__The task__:
What lines below include the word "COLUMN"? Copy each one.

[Collected data]

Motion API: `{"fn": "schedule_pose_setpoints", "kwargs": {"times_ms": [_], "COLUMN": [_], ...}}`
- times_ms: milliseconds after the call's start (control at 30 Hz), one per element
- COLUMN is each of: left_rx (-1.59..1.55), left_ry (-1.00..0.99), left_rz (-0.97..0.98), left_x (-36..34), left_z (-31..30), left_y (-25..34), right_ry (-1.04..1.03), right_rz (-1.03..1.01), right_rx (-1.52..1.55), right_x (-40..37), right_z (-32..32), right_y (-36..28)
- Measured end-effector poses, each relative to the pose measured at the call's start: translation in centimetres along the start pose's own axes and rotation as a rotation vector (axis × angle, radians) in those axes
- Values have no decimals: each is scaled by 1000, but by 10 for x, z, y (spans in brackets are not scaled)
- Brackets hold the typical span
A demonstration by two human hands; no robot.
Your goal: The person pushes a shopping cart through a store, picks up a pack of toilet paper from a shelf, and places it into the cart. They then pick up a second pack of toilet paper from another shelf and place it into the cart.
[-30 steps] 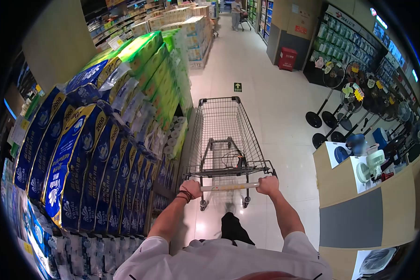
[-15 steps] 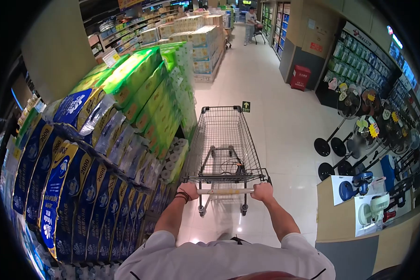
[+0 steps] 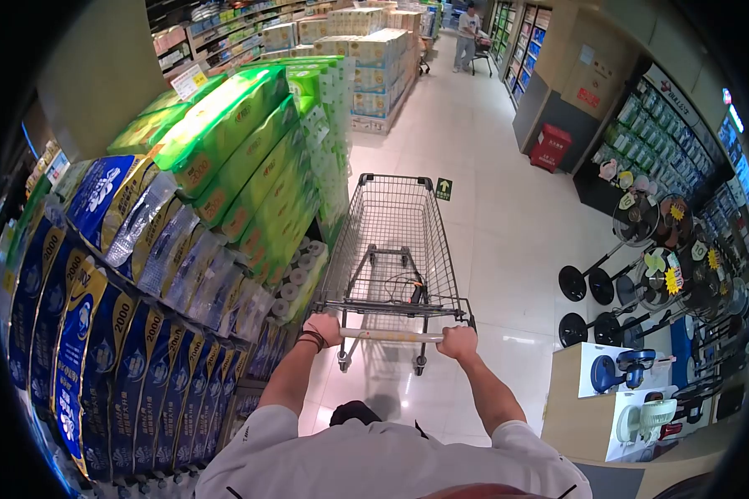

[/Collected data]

__Answer space__:
Motion API: `{"fn": "schedule_pose_setpoints", "kwargs": {"times_ms": [_], "COLUMN": [_], ...}}`
- COLUMN is each of: left_rx (-1.59..1.55), left_ry (-1.00..0.99), left_rz (-0.97..0.98), left_x (-36..34), left_z (-31..30), left_y (-25..34), right_ry (-1.04..1.03), right_rz (-1.03..1.01), right_rx (-1.52..1.55), right_x (-40..37), right_z (-32..32), right_y (-36..28)

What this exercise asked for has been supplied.